Ed è pur vero che Gano si presenta sul palco vestito come un Ugo Fantozzi in pieno trip calcistico casalingo, ma quello che conta, alla fine, è lo spirito dentro la vestaglia. Gli sketch punk di “Prove My Love” e pop beatlesiano di “Please Do Not Go” sono la prova sonora che il trio ha voglia soltanto di suonare. Quella di Roma è una vera e propria festa sonora e, quando entra in scena lo stralunato ensemble degli Horns of Dilemma, il solito pubblico misto di tutte le età inizia a surriscaldarsi in barba alla mancanza d’aria. Chissà quanti di loro hanno notato che il vecchietto al sassofono ha suonato parte del “lato oscuro della luna”. Grazie a questa band improvvisata inizia un turbinio musicale senza tregua che parte con il country spettrale di “Country Death Song”, prosegue con lo scatenato ritmo da Esercito della Salvezza di “Jesus Walking On The Water” e termina sul caos sonoro di stampo free-jazz della geniale “Black Girls”.

DeLorenzo non riesce a stare fermo con le spazzole neanche fosse John Bonham e deve arrendersi soltanto alla dolcissima melodia per innamorati di “Good Feeling”. E’ solo un tenero bagliore di violino perché Gano torna alla chitarra elettrica per le cupe nevrosi di “Confessions” e l’ode à-la Patti Smith Group di “Hallowed Ground”. Ritchie gioca con un basso hendrixiano nella bellissima versione di “Gimme The Car” e il pubblico esplode in un boato che non ti aspetteresti. In fondo i Violent Femmes sono una band cult a tutti gli effetti e la filosofia del “pochi, ma buoni” funziona come un motore perfetto. Perché non si può ignorare il ritornello al fulmicotone della sgangherata “Add it up” o il magnetismo naturale dello xilophono di “Gone, Daddy, Gone”.

La vendetta delle femmine violente è, ormai, conclusa, ma né il trio americano né il suo pubblico ne hanno abbastanza.
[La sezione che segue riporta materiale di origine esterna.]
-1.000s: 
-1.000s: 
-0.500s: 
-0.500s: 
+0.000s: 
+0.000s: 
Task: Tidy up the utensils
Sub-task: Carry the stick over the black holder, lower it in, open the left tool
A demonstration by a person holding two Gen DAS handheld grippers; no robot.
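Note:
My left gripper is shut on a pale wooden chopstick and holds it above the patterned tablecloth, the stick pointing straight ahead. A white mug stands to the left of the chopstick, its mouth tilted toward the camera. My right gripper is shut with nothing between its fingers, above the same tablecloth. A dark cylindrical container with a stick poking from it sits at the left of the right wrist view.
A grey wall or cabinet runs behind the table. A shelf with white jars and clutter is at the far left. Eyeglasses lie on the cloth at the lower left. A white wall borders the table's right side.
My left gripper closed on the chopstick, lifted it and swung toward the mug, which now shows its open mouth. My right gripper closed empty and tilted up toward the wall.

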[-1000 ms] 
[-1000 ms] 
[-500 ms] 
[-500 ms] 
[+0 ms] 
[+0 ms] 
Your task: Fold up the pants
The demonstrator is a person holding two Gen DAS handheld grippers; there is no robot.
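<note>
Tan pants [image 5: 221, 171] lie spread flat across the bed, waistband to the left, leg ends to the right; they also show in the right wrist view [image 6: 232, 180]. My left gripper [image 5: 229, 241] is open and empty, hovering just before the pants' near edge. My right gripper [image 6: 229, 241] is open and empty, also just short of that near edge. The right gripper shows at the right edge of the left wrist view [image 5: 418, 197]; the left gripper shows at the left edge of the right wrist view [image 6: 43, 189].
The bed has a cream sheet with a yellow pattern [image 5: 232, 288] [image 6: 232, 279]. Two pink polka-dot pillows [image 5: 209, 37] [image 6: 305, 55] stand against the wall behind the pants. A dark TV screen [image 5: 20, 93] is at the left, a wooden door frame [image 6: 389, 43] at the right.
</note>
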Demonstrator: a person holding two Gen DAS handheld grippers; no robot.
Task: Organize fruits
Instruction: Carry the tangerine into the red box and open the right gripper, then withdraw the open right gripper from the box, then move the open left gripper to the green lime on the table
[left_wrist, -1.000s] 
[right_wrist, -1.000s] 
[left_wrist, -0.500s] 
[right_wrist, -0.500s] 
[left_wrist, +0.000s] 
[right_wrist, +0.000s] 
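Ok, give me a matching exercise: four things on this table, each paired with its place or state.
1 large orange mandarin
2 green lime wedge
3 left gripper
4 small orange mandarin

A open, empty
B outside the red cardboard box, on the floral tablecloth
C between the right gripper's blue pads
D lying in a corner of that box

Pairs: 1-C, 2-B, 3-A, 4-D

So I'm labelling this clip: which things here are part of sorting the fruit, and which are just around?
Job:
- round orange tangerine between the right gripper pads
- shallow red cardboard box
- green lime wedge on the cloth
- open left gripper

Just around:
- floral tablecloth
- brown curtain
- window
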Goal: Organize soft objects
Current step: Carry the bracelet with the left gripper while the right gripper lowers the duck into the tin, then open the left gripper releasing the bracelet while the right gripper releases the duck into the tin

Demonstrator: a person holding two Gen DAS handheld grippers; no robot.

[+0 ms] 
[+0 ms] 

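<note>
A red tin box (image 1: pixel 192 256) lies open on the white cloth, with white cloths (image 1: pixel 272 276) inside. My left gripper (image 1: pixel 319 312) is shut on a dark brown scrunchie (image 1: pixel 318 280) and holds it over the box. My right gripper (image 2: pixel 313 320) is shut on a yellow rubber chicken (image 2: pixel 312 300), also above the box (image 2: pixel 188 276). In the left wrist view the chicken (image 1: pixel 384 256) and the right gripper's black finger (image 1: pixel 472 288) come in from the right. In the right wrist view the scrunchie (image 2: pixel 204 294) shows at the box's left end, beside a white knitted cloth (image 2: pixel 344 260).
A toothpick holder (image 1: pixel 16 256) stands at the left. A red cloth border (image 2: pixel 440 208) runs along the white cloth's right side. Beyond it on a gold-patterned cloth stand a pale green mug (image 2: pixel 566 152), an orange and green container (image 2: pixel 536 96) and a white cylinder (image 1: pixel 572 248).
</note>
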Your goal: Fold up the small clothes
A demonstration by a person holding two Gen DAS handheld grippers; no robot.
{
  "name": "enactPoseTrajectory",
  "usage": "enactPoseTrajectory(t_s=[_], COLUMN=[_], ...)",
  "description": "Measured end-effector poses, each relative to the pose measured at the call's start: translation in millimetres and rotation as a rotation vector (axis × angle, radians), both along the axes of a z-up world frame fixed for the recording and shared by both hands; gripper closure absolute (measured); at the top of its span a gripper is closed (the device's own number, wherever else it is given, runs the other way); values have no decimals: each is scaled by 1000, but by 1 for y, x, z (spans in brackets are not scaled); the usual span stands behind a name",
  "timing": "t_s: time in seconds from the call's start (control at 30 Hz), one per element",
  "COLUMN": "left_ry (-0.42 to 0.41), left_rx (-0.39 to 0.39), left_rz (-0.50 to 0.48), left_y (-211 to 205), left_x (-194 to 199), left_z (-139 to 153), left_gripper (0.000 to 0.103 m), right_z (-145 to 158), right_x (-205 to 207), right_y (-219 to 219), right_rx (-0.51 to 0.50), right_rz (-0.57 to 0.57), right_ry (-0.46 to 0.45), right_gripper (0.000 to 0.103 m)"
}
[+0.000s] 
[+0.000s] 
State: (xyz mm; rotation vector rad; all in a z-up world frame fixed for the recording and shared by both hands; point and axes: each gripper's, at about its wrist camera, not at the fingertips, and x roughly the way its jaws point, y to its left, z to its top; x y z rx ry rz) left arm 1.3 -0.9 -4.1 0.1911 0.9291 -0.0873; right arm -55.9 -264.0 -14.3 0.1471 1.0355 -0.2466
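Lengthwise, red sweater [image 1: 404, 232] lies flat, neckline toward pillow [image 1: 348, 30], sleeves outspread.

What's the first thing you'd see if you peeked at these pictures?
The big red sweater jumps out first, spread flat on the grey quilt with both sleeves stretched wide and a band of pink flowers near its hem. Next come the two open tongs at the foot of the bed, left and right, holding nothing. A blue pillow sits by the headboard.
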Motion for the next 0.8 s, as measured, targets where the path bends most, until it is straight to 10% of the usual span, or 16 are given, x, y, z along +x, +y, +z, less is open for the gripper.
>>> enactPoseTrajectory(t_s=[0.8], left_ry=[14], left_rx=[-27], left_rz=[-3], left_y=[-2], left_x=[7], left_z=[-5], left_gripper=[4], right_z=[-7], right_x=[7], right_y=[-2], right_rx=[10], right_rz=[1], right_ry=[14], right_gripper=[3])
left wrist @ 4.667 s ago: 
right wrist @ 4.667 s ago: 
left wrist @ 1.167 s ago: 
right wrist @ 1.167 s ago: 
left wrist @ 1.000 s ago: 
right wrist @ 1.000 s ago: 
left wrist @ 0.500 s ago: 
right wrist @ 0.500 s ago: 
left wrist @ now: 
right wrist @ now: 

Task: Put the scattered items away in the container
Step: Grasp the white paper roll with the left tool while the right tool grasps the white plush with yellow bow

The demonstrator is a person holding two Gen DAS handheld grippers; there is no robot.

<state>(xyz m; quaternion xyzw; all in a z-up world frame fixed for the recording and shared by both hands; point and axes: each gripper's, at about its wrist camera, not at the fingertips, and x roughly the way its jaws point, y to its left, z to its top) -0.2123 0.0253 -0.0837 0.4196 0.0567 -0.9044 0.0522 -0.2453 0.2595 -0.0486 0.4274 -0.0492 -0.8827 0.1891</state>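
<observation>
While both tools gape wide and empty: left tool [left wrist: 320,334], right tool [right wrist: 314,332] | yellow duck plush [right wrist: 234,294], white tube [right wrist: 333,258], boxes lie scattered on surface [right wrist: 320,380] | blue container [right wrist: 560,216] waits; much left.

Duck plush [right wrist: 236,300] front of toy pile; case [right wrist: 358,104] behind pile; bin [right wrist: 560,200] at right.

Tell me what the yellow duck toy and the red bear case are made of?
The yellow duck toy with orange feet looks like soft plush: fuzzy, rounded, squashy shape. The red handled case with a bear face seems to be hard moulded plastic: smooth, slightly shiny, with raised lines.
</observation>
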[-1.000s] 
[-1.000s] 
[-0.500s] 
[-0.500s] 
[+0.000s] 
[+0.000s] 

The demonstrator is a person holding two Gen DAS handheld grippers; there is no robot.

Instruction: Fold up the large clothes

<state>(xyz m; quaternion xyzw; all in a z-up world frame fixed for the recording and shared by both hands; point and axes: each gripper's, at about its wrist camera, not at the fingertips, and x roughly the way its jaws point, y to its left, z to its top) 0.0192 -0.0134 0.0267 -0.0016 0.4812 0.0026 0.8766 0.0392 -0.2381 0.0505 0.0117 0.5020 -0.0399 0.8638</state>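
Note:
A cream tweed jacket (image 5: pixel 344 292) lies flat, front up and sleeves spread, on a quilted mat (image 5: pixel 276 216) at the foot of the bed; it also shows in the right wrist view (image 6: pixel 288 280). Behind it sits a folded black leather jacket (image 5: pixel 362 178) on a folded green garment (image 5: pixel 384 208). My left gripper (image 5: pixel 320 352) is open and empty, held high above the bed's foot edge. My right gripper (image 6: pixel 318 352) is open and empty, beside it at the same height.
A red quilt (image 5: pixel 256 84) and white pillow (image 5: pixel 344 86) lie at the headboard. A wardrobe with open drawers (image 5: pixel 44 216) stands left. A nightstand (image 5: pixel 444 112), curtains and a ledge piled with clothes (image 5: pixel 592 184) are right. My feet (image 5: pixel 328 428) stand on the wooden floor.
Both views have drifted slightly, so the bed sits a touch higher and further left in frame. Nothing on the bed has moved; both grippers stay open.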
Arriva lo scontato bis della serata e, dopo un’improponibile esibizione solista di Gano in italiano da opera lirica, la sala esplode sugli accordi iniziali di “Blister In The Sun” (a cui Ritchie non partecipa per la recente polemica sulla concessione della canzone a uno spot di Wendy’s Hamburgers). Vedere, però, DeLorenzo mimare con la voce la parte di basso non è così splendido. Sicuramente meglio l’inno finale di “Kiss Off”, che si libra nell’aria con il vecchio conteggio di un tempo.
“Uno, uno, uno per il lungo concerto… Due, due, due per le emozioni… Dieci, dieci, dieci per tutto, tutto, tutto!”.